Они кое-как пережили войну, распродавая все нажитое за долгие годы. Сначала сплавили граммофон вместе со всеми пластинками, слушавшими «голос своего хозяина». Пишущую машинку марки «Адлер», они, как и все прочие, вынуждены были сдать немцам. Зато радиоприемник “Lorenz Tefag” они спрятали за двойной стенкой в кладовке, куда уходили ночью, чтобы, укрывшись с головой одеялом, дабы не услышали соседи, слушать очень тихий, далекий «Голос Америки», едва пробивающийся сквозь шум океанских волн, и знаменитого диктора Гргу Златопера, который рассказывал о том, как «американские домохозяйки готовят на электрических плитах». Голова к голове, освещенные трепещущим зеленоватым светом волшебного глазка радиоприемника, они ожидали вторжения – высадки американцев на берега мелководной Миляцки. На хрустальный коньячный сервиз на двенадцать персон выменяли у крестьянина из Пале бидон смальца, а вслед за сервизом (кстати, бабушкиным свадебным подарком) ушли за мешок некачественной кукурузной муки драгоценные люстры «холландез», каждая с десятью никелированными рожками; далее последовали столовый гарнитур «альт дойч» с раздвижным обеденным столом и обтянутыми кожей стульями, подсвечники чистого серебра, спальная комната, картины и гобелены, даже оклад с иконы; самого святого Георгия крестьянин брать не захотел, поскольку его именины приходились на какого-то другого святого.
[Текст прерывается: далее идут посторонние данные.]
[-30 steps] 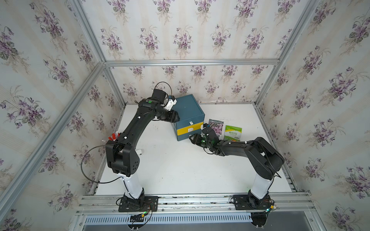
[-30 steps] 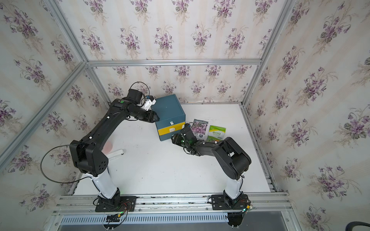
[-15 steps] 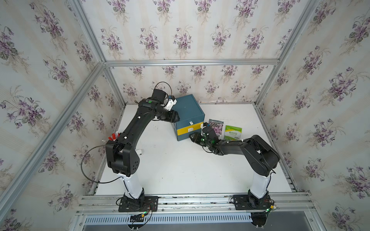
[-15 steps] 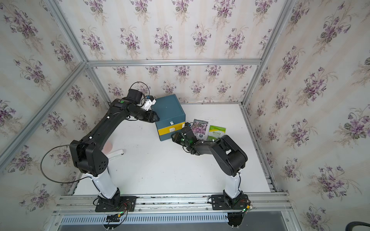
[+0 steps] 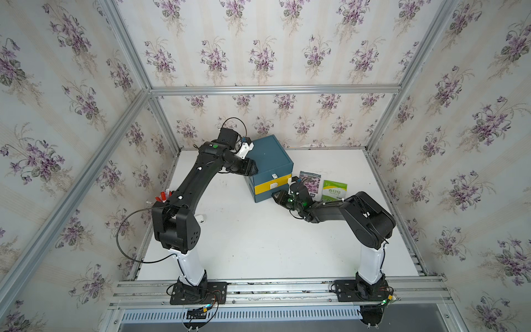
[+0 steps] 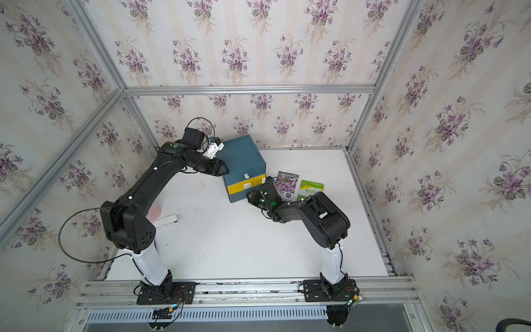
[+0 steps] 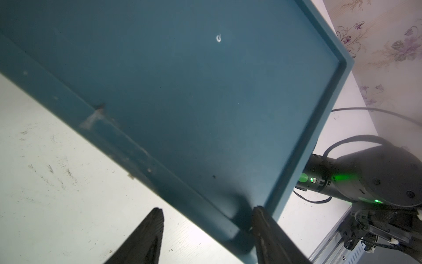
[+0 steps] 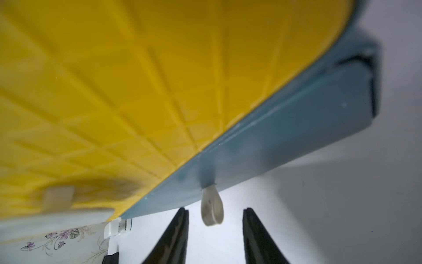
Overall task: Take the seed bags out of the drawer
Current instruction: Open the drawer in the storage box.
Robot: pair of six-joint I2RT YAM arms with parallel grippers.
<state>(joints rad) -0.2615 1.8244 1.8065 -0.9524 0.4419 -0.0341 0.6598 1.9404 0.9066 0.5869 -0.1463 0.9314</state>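
A white bench [image 5: 258, 244] carries a blue cabinet [image 5: 267, 155] with a yellow drawer [image 5: 271, 186], set toward 12 o'clock. Two seed bags lie flat on the bench at the cabinet's 3 o'clock: the grey bag [image 5: 310, 182] nearest, the green bag [image 5: 334, 189] at its 3 o'clock. The left hand [image 5: 254, 169] is at the cabinet's 9 o'clock side, fingers spread, gripping nothing. The right hand [image 5: 275, 196] is low at its 5 o'clock corner, fingers narrowly apart either side of a white pull [image 8: 212, 210], not touching it.
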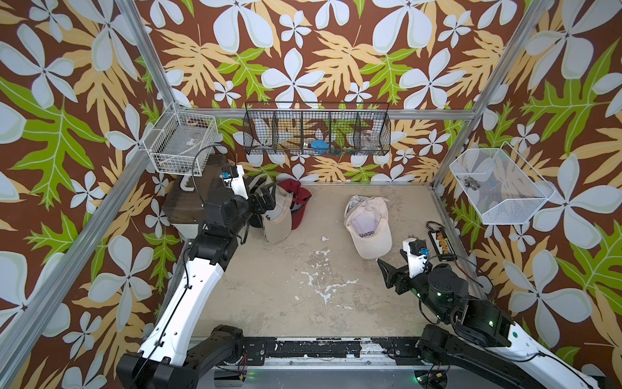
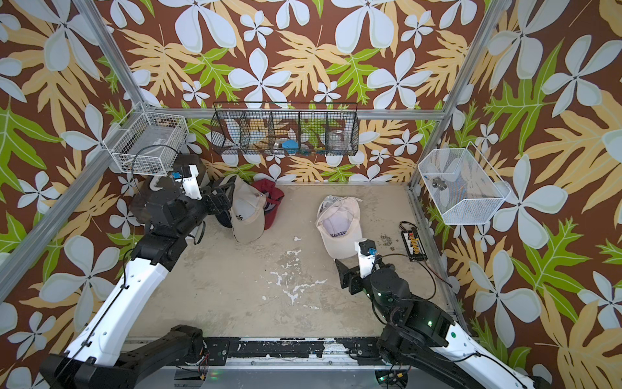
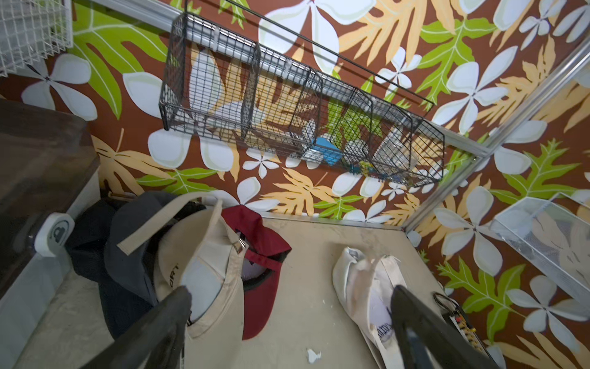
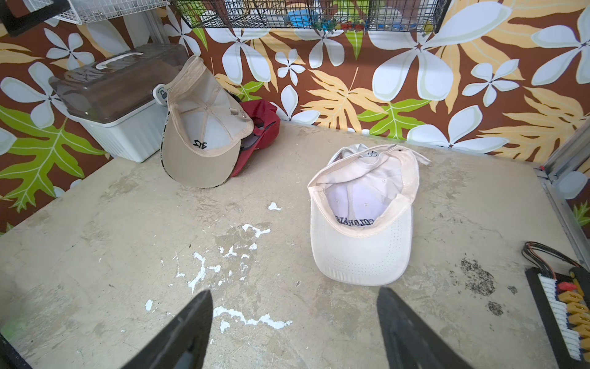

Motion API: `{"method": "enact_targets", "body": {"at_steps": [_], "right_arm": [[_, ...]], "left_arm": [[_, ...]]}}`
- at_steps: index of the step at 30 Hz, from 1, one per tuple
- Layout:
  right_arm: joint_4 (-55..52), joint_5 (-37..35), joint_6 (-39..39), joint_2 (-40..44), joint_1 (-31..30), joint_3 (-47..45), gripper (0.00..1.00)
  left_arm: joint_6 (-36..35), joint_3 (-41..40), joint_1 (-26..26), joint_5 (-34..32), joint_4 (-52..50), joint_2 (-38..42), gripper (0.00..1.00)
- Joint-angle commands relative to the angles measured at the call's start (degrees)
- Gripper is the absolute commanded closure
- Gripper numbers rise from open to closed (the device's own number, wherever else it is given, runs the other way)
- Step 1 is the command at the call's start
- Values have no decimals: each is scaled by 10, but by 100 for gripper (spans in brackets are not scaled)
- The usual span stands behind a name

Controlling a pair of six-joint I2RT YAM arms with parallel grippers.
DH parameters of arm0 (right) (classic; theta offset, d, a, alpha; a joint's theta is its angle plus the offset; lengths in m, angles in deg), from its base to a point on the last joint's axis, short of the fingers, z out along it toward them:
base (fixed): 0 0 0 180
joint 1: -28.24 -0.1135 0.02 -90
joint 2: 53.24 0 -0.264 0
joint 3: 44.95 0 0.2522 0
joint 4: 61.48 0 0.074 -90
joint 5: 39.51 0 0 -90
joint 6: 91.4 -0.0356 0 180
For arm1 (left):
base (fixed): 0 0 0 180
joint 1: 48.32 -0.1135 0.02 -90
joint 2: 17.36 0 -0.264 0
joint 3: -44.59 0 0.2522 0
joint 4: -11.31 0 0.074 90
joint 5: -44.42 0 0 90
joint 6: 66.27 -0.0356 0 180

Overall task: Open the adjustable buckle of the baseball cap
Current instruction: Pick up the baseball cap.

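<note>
The left gripper (image 3: 290,306) is up in the far left corner of the table (image 1: 286,286), right over the pile of caps. Its jaws stand wide apart and there is nothing between them. In the left wrist view one finger (image 3: 175,313) sits in front of the inside of the tan cap (image 3: 207,265); whether it touches the cloth cannot be told. The other finger hangs over by the white cap (image 3: 357,287).

The tan cap lies upside down with its brim toward the robot. It leans on a dark cap (image 3: 127,255) and partly covers a red cap (image 3: 261,255). Its small metal buckle (image 3: 240,246) shows on the back rim, just beside the red cap. A tan strap (image 3: 153,230) sticks out with its end free over the dark cap, well clear of the buckle. Whether the strap runs through the buckle further along cannot be told. Behind the pile stands a box (image 4: 118,96) with a brown lid and a white base.

Over on the other side, the right gripper (image 4: 295,319) hovers low above bare table, jaws spread wide and empty. The white cap is just beyond its fingertips, also upside down with its brim toward the robot, alone in the middle right of the table. In both top views the right gripper (image 1: 387,269) stays apart from the brim. A black board of connectors (image 1: 442,242) lies by the right wall.
</note>
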Motion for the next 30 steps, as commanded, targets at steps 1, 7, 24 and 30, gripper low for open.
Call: {"method": "enact_targets", "body": {"at_steps": [1,7,24,30], "right_arm": [[-3,-19,-7,-4,0,10,17],[-41,-38,-8,-38,1,77,17],[-53,28,57,-194,198,161,11],[-22,204,23,-223,375,149,14]], "left_arm": [[26,-36,32,13,24,26,2],[17,-109,169,-77,23,51,2],[53,-238,293,-117,50,93,4],[61,-235,315,-113,65,80,4]]}}
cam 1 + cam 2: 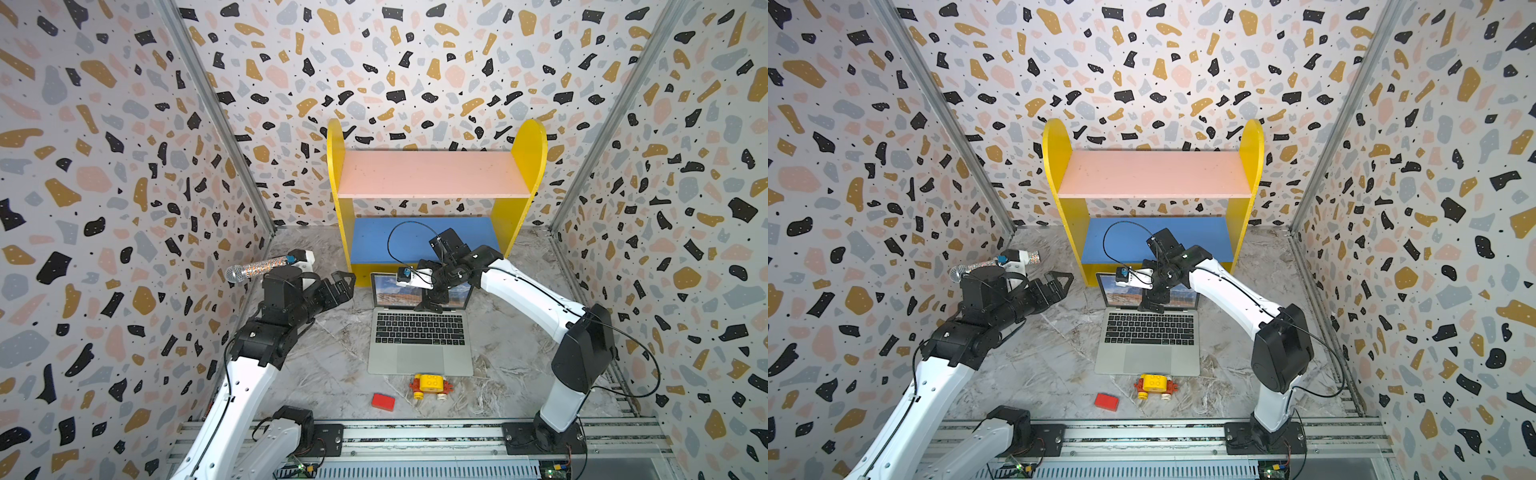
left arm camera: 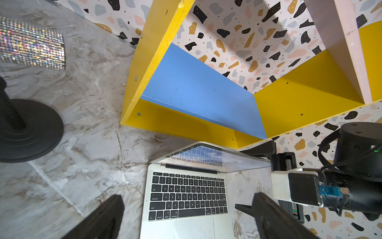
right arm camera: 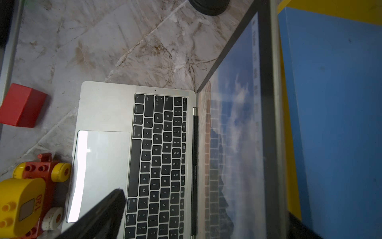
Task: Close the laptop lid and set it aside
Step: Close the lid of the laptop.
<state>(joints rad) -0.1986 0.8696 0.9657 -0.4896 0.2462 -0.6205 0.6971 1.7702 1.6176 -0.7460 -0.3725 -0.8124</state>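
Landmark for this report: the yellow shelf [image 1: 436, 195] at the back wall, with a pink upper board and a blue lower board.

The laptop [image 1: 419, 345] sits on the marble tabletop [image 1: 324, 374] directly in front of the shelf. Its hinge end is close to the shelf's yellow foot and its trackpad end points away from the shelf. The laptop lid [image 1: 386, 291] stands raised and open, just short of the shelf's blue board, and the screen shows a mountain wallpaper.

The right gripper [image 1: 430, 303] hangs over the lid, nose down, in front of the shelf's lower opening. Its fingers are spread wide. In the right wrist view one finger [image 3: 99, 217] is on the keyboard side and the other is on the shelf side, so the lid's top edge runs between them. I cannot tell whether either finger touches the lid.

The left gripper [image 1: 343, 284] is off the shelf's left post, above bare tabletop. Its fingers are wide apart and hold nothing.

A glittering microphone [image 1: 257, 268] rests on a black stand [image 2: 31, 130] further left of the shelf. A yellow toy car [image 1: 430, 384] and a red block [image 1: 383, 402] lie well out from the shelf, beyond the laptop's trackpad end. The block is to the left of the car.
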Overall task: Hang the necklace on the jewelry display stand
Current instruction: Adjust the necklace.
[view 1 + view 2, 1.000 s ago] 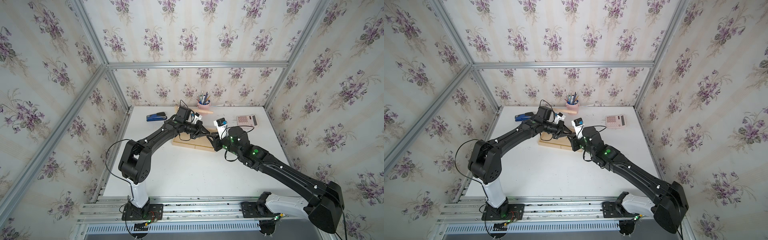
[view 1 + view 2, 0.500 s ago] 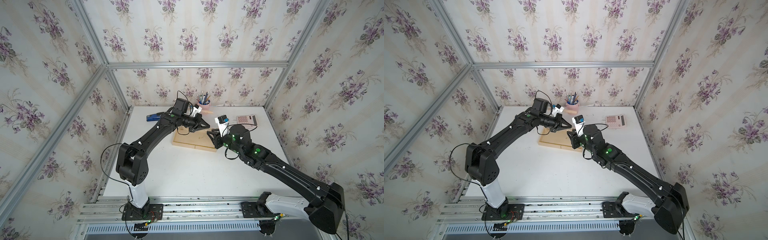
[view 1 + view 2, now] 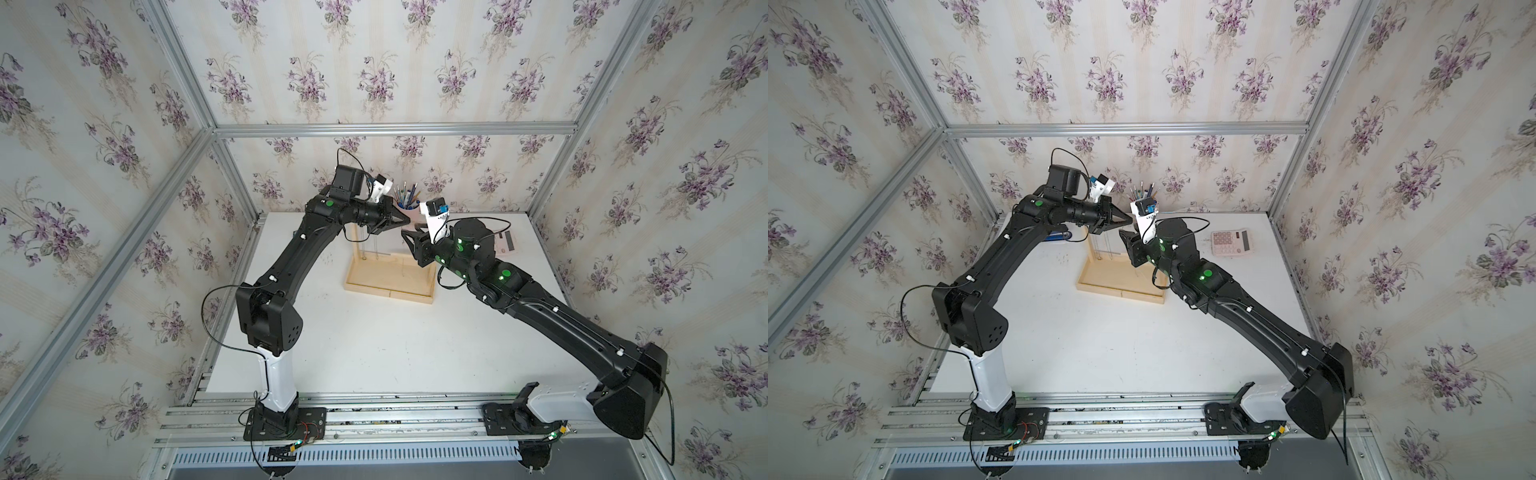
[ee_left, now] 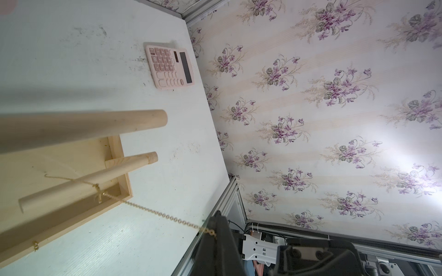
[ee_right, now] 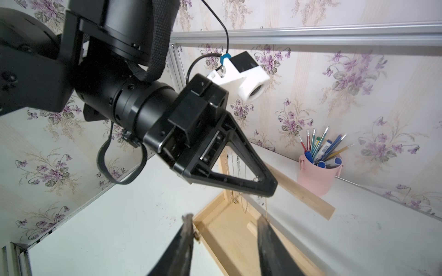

Дедушка Хозн, самый знаменитый сараевский торговец коврами, снабжал ими знаменитейшие тешлиханские семьи: Ефтановичей, Бесаровичей, Деспичей, и даже самому сараевскому муфтию поставлял бухарские молитвенные коврики, сотканные из шелка и кашемира. Казалось, у него были все ковры мира, кроме ковра-самолета из «Тысячи и одной ночи», который ему в 1944 году в виде коврового бомбометания сбросили на голову обожаемые им американцы и англичане. Он и раньше банкротился, по меньшей мере раз пять, так что внезапную военную нищету он воспринял без особого страха. У него описывали и арестовывали движимое и недвижимое имущество, а он опять начинал торговую карьеру, даже без магазина на Александровой улице и просторных складов на Пируше, над Башчаршией, таская на собственных плечах по одному, а то и по два смотанных в трубку ковра по сараевским улицам и дворам, совсем как мексиканцы носят свои свернутые пончо. Он продавал их и вновь поднимался на поверхность, произнося с философским придыханием: «Как только – так сразу…», что могло означать все и ничего не значить одновременно, кроме, может быть, примирения с судьбой и с жизнью.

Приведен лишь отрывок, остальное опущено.